--- START ---

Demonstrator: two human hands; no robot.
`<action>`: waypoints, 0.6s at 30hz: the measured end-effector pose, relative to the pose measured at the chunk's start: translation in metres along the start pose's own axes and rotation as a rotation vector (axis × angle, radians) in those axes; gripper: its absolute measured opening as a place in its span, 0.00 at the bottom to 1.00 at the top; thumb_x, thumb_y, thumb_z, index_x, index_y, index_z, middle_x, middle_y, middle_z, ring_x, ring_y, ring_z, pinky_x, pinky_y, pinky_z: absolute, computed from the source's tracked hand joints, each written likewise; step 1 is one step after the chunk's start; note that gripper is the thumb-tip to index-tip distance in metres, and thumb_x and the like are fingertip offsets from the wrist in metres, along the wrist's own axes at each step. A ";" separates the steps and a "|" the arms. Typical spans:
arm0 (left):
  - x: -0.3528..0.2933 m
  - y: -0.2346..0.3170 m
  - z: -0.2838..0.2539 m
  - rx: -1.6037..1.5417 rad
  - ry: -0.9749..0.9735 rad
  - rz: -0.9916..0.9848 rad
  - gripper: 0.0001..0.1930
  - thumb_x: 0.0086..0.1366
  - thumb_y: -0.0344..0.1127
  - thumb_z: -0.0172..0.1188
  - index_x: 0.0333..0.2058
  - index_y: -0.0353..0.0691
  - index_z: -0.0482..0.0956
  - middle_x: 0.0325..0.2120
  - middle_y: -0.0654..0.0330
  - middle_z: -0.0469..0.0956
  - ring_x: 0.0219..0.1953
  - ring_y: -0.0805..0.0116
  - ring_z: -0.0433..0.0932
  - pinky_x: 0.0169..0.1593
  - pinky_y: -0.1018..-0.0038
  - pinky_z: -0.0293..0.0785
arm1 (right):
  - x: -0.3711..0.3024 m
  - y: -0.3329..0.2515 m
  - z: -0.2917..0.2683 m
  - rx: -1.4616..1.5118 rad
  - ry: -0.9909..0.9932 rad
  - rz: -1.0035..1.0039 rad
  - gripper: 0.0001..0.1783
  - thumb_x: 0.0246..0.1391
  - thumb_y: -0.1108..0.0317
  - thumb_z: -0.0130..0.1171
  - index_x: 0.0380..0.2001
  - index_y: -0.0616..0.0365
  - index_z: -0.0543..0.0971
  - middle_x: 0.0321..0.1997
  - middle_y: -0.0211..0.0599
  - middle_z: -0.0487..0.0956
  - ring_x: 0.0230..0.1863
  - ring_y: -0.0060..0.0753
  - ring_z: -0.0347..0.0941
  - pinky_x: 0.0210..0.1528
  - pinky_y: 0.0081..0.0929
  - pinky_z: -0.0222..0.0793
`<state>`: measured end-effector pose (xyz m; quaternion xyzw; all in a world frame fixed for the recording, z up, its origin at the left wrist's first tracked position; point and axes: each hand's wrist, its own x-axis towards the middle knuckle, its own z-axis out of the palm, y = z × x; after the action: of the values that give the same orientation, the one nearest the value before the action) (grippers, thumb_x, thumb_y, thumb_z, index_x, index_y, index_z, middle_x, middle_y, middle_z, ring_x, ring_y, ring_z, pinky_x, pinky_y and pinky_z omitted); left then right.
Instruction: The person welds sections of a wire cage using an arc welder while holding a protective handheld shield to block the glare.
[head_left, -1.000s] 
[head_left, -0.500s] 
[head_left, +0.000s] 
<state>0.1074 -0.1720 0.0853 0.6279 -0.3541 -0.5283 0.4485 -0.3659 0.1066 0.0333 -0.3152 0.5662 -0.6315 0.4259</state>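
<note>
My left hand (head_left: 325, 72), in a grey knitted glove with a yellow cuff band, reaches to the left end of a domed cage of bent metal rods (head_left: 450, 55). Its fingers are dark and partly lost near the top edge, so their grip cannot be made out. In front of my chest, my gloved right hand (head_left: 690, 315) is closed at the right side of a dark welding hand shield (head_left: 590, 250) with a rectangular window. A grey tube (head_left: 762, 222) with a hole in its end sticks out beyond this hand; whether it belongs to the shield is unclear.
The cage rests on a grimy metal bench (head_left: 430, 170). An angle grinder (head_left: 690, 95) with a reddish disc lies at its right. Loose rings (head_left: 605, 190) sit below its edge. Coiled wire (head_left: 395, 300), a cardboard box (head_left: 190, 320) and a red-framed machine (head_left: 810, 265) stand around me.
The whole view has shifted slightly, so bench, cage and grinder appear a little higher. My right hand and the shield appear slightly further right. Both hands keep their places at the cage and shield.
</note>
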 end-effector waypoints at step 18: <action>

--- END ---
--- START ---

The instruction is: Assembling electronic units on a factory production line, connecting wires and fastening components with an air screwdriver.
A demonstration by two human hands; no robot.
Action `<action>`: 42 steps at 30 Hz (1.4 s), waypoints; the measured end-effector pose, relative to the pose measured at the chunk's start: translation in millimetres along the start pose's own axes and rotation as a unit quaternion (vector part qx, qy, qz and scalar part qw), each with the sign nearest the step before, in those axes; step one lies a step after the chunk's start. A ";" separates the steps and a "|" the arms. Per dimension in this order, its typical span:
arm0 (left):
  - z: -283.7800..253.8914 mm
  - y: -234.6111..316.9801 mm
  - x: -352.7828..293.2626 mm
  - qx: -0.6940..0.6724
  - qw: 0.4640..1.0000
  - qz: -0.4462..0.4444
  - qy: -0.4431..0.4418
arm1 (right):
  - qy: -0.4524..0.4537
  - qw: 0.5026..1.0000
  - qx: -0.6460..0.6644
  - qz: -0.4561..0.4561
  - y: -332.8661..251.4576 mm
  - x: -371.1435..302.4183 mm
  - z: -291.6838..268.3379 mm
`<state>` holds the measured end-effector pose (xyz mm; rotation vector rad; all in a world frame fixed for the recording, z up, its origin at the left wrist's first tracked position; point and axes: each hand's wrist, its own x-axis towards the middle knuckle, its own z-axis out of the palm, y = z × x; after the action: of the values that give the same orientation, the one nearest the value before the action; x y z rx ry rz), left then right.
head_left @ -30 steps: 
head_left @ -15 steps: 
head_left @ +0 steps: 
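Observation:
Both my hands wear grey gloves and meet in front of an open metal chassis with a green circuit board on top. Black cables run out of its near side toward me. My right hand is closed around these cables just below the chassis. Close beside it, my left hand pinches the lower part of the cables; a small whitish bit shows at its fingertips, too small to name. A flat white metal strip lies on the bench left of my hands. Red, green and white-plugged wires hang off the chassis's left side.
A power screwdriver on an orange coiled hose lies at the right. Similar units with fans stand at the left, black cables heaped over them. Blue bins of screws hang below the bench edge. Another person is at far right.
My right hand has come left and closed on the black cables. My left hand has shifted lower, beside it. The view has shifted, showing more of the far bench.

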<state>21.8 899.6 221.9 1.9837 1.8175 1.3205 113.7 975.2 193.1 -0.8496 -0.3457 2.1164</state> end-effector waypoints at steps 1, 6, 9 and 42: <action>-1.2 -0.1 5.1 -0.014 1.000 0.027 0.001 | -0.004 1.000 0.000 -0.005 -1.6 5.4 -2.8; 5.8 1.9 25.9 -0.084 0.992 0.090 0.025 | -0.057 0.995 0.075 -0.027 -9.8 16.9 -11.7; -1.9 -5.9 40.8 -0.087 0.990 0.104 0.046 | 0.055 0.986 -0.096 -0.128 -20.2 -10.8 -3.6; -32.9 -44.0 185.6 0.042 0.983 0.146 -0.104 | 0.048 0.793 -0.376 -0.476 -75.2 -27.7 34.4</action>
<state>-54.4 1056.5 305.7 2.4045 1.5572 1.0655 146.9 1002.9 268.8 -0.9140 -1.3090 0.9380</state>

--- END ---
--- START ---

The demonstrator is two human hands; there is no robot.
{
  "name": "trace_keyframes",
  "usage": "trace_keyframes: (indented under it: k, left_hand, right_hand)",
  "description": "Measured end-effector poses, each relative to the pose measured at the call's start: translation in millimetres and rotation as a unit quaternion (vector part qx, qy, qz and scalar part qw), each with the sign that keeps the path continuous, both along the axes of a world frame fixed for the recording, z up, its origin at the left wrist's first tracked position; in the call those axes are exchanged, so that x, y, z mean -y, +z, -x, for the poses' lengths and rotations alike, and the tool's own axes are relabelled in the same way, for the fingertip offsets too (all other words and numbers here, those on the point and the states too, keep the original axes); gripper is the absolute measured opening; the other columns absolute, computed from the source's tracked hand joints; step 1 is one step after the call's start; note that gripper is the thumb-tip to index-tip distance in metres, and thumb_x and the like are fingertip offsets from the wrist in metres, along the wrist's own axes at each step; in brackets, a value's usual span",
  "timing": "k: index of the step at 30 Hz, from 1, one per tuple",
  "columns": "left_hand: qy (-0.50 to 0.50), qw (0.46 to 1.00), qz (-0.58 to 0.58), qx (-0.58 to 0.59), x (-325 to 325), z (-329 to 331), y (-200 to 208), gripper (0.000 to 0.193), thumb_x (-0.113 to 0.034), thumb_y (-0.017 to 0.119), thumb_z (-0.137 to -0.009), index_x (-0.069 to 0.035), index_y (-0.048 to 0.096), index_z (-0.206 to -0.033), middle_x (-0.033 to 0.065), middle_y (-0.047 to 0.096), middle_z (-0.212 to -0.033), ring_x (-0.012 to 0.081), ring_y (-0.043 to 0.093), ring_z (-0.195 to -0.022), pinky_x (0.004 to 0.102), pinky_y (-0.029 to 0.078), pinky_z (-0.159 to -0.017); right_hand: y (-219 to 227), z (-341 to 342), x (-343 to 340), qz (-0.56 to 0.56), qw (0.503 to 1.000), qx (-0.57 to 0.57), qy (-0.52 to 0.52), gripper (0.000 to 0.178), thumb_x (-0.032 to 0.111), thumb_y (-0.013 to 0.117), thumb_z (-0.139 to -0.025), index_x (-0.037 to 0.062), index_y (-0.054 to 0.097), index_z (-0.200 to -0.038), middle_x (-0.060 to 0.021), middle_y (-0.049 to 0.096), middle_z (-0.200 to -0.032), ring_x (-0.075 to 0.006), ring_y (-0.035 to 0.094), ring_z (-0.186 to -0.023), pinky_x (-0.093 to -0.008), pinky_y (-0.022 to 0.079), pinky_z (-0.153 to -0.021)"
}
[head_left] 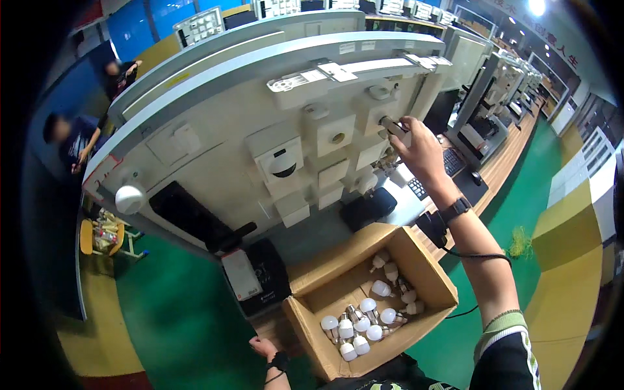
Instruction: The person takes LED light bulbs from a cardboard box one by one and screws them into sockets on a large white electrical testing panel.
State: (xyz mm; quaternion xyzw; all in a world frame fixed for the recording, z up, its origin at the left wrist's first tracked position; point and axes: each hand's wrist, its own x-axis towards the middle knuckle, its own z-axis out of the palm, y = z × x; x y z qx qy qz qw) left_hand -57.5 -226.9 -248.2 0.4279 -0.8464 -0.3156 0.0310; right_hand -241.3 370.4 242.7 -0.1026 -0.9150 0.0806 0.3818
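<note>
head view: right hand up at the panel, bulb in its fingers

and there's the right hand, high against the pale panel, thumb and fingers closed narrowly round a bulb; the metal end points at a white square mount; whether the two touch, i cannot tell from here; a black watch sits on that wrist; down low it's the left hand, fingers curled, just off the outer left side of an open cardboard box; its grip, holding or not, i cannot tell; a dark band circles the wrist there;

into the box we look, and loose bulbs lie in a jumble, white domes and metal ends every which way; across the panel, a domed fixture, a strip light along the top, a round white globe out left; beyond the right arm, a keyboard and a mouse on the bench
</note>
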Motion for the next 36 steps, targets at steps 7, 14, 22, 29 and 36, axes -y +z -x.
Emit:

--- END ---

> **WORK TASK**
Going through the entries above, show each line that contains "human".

> **RESPONSE BELOW**
Demonstrator: two human hands; no robot.
A demonstration by two human hands; no robot.
The demonstrator is two human hands; there is no robot.

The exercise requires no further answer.